- Given material:
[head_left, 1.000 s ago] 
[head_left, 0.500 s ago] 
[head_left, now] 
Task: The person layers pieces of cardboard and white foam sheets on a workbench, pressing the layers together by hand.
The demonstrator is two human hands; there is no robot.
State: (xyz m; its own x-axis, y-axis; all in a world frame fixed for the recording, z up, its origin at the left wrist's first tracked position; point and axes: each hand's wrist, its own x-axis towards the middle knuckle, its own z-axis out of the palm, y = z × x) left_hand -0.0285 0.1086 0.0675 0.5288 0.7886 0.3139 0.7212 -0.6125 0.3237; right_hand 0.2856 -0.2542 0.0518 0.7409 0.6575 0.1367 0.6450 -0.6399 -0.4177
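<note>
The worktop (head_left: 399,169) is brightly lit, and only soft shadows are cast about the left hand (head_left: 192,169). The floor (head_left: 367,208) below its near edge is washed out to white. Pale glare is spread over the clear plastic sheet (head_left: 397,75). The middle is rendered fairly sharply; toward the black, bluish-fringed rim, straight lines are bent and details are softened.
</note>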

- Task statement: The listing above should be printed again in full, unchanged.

- Solution:
[head_left, 1.000 s ago] 
[head_left, 0.500 s ago] 
[head_left, now] 
Task: The person layers pieces of cardboard and white foam sheets on a workbench, pressing the layers together by hand.
The demonstrator is two human hands; there is no robot.
State: (xyz m; its own x-axis, y-axis; all in a world frame fixed for the recording, z up, its origin at the left wrist's first tracked position; point and axes: each hand's wrist, its own x-axis towards the middle knuckle, its own z-axis out of the palm, y = z × x) left_hand -0.0285 0.1086 0.0675 0.5288 0.7886 0.3139 0.7212 -0.6125 0.3237; right_hand 0.2856 -0.2542 0.0518 0.7409 0.6575 0.1367 0.6450 -0.6399 -0.4177
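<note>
The worktop (head_left: 399,169) is brightly lit, and only soft shadows are cast about the left hand (head_left: 192,169). The floor (head_left: 367,208) below its near edge is washed out to white. Pale glare is spread over the clear plastic sheet (head_left: 397,75). The middle is rendered fairly sharply; toward the black, bluish-fringed rim, straight lines are bent and details are softened.
</note>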

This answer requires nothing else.